While the brief, unfounded buzz that a new David Lynch film would premiere at Cannes proved to indeed be a pipe dream, this past year has brought the next best thing for devotees of the director: new remasters and restorations of his work. Following last fall’s 4K release of Mulholland Dr. and the new remaster of INLAND EMPIRE this spring, this summer brings the 25th anniversary 4K restoration of his 1997 nocturnal odyssey Lost Highway, supervised by Lynch himself.
Ahead of a theatrical rollout beginning on June 24 at Film at Lincoln Center, Janus Films have now released the first trailer, which, in perfect Lynchian fashion, doesn’t reveal a frame of new footage yet still packs nightmare fuel that feels perfectly synonymous with the film itself. Check out the synopsis below, followed by the trailer, which was shot and edited by Lynch on his iPhone.
Most of Lynch’s later films straddle (at least) two realities, and their most ominous moments arise from a dawning awareness that one world is about to yield to another. In Lost Highway, returning to Film at Lincoln Center in a new 4K restoration, we are introduced to brooding jazz saxophonist Fred Madison (Bill Pullman) while he lives in a simmering state of jealousy with his listless and possibly unfaithful wife Renee (Patricia Arquette). About one hour in, a rupture fundamentally alters the narrative logic of the film and the world itself becomes a nightmare embodiment of a consciousness out of control.
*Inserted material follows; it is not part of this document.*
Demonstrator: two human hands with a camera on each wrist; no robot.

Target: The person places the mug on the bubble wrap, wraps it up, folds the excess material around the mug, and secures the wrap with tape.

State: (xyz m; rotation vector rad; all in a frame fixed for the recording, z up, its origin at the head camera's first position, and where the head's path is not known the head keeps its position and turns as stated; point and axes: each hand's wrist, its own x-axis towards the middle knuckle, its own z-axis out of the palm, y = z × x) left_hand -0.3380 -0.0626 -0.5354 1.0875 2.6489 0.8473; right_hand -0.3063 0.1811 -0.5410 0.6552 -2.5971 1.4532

Lost Highway marked a return from the wilderness for Lynch, and the arrival of his more radical expressionism—alternating omnipresent darkness with overexposed whiteouts, dead air with the belligerent soundtrack assault of industrial metal bands, and the tactile sensation that everything is really happening with the infinite delusions of schizophrenic thought.
Lost Highway opens on June 24 at Film at Lincoln Center and will expand.